*WORK INSTRUCTIONS:* Whenever a line in the data holds the string "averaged", copy that line.
BEGIN DATASET
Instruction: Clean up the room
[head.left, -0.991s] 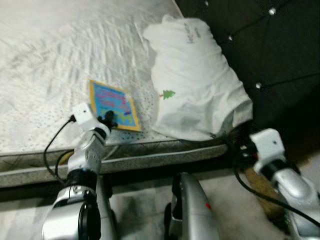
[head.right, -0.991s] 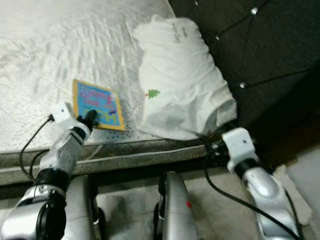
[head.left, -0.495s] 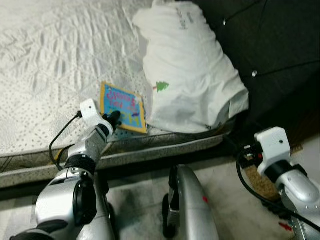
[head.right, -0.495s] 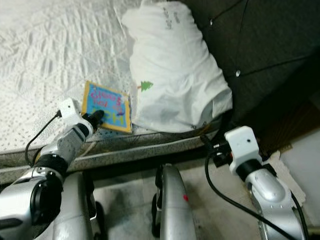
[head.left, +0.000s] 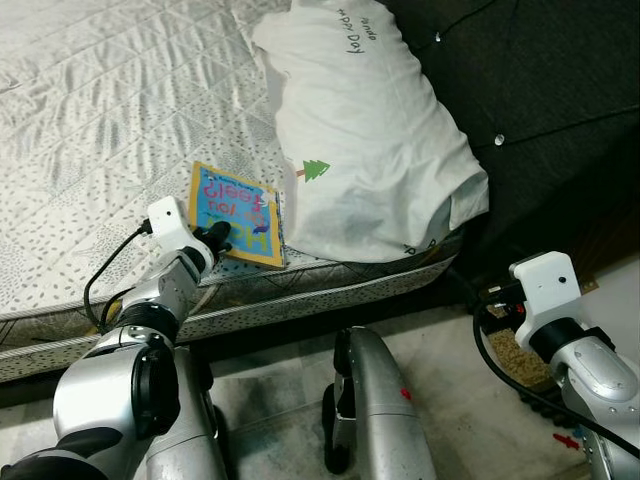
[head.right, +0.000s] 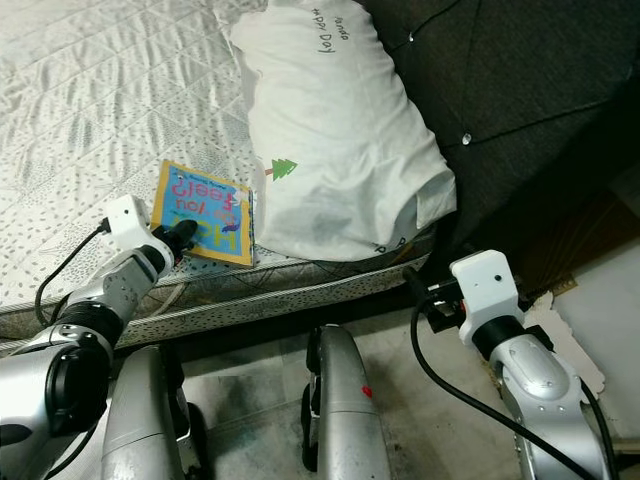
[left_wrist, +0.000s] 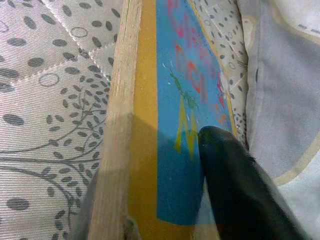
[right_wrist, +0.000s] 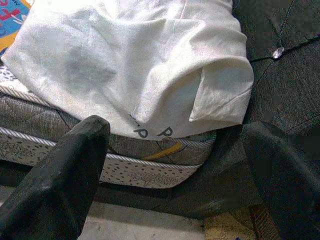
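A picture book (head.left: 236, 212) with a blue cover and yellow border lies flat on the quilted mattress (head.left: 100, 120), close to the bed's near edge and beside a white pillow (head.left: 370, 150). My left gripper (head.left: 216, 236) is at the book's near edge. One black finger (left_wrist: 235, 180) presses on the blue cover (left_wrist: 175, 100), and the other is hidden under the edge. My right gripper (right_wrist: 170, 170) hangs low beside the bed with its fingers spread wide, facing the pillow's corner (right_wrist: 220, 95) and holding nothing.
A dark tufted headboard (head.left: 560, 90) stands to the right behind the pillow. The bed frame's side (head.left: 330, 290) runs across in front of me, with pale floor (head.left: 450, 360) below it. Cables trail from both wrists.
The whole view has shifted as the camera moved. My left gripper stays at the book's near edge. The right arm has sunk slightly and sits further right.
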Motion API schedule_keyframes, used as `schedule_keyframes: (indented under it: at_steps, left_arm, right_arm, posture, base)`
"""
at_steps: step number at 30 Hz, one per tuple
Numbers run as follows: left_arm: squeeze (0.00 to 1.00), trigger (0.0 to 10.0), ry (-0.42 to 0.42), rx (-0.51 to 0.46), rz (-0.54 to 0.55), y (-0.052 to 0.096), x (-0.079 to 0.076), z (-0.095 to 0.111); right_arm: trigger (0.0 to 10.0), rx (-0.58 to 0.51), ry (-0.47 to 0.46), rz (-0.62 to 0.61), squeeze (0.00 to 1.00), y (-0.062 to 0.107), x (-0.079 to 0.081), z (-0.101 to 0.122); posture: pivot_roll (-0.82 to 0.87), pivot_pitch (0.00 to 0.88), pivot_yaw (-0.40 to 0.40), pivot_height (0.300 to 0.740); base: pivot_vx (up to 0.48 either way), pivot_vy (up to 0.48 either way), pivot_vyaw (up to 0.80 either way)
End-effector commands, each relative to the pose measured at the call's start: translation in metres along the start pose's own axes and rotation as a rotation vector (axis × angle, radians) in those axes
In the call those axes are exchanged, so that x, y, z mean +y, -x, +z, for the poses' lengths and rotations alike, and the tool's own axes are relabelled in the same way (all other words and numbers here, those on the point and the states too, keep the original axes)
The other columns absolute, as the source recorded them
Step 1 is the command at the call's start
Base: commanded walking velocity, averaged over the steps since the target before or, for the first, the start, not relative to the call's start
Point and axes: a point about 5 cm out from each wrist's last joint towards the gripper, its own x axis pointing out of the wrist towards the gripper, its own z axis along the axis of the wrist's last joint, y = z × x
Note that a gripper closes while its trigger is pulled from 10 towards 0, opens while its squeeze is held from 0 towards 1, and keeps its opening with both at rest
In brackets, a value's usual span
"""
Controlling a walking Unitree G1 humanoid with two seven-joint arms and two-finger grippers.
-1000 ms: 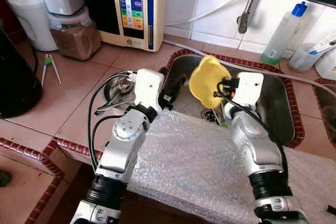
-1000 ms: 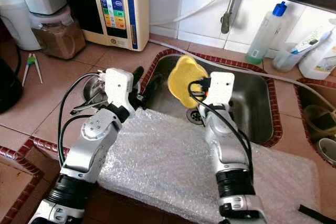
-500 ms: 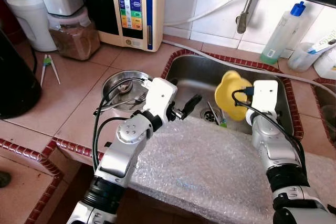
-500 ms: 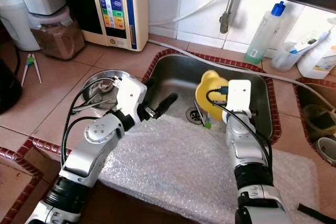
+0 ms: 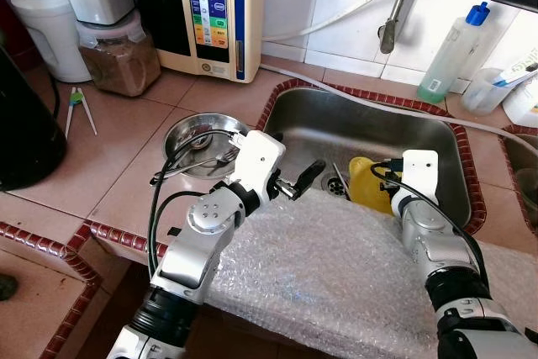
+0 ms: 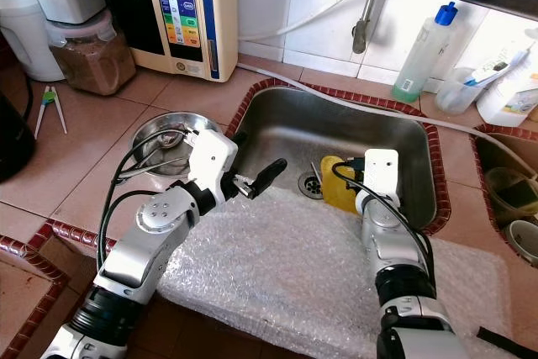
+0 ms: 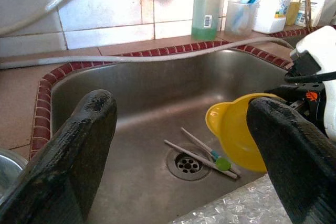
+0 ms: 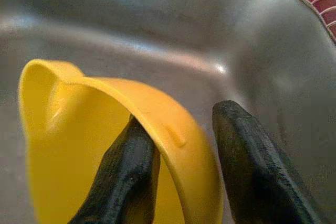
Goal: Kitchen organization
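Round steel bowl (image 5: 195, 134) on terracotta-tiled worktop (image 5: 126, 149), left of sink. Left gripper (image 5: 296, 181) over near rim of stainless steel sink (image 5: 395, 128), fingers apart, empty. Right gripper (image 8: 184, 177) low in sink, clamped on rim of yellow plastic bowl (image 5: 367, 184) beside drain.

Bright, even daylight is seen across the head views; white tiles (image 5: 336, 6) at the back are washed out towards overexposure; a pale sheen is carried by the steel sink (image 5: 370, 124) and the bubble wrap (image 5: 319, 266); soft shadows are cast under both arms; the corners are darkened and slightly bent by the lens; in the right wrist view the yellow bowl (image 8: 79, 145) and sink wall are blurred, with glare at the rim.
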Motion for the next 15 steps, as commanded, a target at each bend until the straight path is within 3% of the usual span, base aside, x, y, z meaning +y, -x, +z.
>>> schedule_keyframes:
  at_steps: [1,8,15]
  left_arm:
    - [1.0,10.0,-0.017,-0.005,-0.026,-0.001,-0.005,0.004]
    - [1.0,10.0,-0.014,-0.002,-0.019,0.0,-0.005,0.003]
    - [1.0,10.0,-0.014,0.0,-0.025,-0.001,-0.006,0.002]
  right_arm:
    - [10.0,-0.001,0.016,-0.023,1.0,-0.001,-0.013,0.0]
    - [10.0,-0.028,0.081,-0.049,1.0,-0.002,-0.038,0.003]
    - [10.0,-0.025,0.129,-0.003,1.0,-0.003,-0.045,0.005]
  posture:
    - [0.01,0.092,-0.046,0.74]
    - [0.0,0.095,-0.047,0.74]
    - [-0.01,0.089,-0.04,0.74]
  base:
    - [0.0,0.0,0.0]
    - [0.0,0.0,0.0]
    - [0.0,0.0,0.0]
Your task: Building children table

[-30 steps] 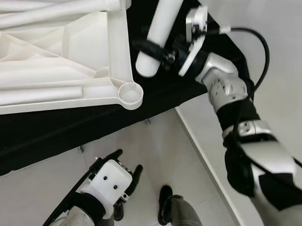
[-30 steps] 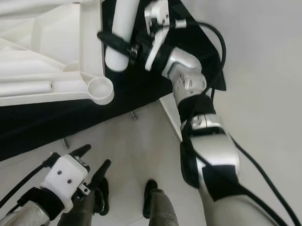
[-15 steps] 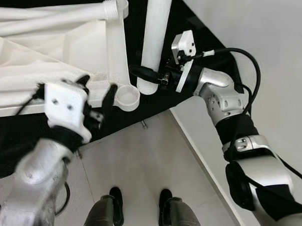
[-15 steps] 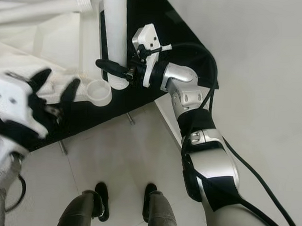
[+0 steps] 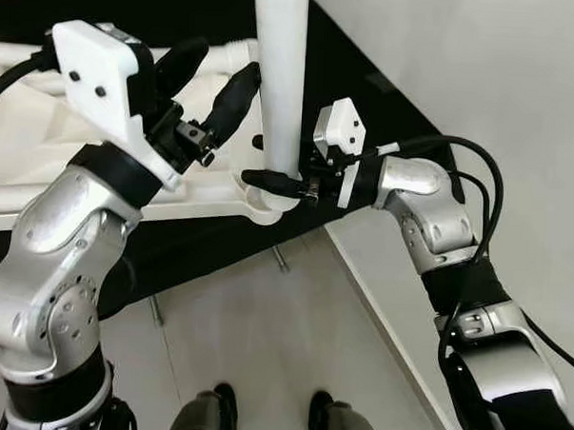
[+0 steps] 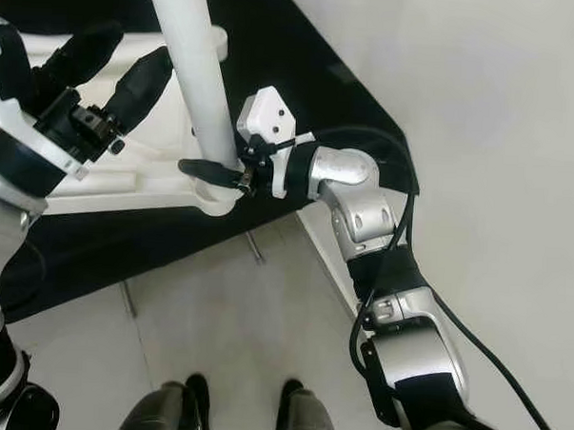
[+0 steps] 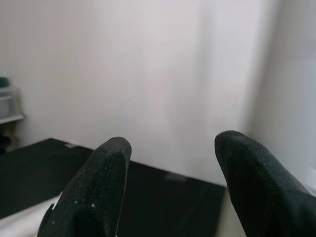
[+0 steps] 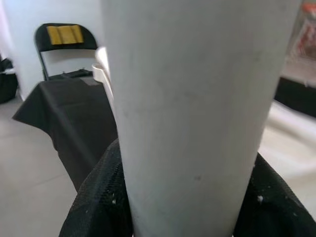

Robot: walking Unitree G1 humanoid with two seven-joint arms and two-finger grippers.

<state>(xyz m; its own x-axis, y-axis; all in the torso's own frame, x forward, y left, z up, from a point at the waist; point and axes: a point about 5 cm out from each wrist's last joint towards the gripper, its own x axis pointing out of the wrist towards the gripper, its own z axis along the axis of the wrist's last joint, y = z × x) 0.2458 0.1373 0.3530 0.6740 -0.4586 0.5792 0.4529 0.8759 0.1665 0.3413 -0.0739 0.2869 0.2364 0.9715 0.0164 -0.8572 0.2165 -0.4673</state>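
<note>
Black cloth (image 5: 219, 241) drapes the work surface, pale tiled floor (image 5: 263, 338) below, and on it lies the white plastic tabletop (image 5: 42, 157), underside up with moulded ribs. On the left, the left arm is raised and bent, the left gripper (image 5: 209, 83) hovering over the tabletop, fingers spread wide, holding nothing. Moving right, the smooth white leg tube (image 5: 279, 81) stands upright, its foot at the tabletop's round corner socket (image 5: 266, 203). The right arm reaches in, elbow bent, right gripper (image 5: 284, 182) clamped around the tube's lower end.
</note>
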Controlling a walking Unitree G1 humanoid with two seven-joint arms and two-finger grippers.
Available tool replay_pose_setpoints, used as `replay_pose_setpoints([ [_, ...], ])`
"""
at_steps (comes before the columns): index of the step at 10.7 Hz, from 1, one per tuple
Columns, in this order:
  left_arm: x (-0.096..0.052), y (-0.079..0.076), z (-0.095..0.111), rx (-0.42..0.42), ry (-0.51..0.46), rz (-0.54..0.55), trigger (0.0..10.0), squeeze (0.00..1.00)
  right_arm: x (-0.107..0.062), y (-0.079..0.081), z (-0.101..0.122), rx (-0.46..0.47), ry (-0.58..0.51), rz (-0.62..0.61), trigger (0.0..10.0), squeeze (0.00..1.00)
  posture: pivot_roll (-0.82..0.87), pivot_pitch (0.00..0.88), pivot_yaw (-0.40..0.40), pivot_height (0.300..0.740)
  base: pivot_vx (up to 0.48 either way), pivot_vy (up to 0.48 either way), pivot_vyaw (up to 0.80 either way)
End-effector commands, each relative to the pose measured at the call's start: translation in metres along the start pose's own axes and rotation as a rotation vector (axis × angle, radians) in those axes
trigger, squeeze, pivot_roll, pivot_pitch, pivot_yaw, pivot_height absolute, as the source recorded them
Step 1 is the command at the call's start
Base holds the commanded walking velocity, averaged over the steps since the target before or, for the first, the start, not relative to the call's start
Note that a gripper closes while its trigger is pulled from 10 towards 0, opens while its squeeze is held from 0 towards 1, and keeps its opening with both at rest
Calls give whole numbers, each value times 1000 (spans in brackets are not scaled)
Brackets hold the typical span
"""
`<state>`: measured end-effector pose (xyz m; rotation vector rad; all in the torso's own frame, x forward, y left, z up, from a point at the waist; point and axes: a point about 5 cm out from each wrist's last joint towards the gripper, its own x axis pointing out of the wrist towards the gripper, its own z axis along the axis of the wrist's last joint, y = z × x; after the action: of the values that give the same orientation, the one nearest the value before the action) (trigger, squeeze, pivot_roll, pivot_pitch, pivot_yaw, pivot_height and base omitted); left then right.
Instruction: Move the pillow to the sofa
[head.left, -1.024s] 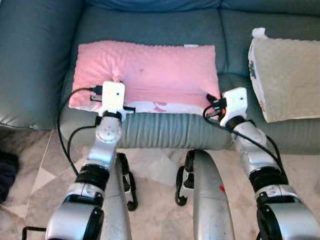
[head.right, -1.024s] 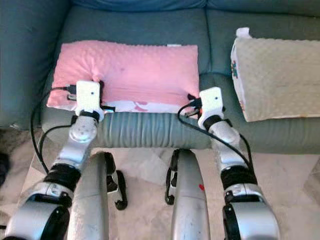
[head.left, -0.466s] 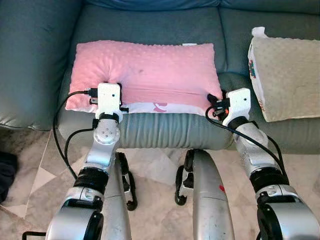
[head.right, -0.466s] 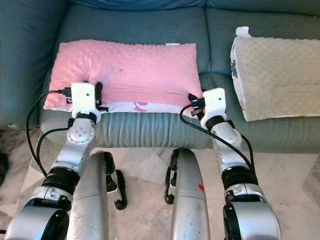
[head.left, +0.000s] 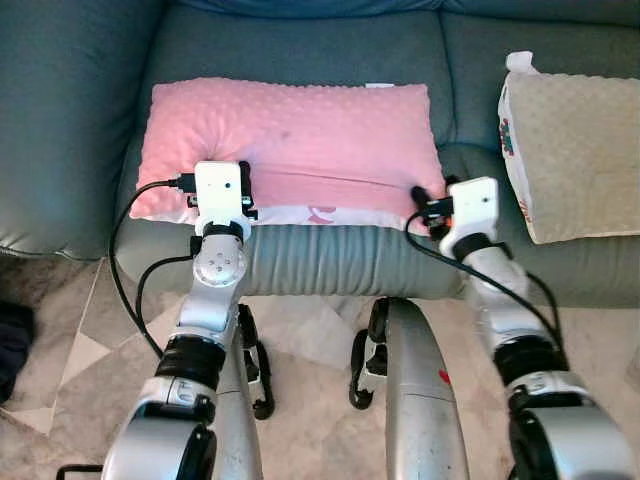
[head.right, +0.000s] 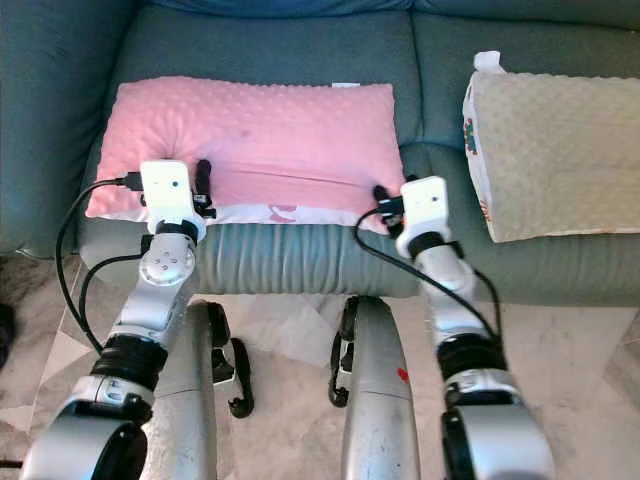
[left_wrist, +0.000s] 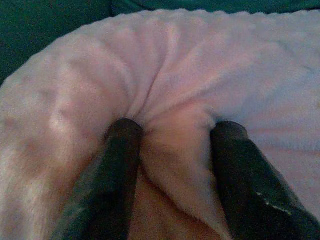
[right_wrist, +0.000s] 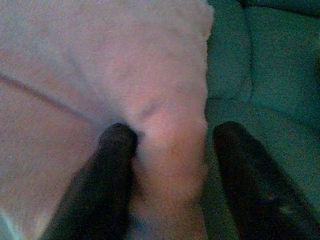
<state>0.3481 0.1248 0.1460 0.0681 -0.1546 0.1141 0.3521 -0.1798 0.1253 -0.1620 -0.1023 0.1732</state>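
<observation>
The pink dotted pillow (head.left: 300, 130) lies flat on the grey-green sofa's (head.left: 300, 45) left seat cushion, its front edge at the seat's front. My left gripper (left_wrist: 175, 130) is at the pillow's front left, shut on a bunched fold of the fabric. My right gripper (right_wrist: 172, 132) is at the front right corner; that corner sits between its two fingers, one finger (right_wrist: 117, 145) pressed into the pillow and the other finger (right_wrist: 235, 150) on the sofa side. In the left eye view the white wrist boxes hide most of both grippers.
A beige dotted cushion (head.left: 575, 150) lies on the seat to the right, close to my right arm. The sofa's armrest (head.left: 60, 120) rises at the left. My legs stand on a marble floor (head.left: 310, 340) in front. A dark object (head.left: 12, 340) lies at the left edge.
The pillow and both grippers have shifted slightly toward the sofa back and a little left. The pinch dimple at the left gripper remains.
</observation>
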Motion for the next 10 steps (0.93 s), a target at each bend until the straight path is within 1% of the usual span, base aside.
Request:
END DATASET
*YOUR SOLUTION:*
Base: commanded walking velocity, averaged over the steps since the target before or, for the first, the start, not relative to the call's start
Base holds the commanded walking velocity, averaged over the steps since the target before or, for the first, the start, not relative to the call's start

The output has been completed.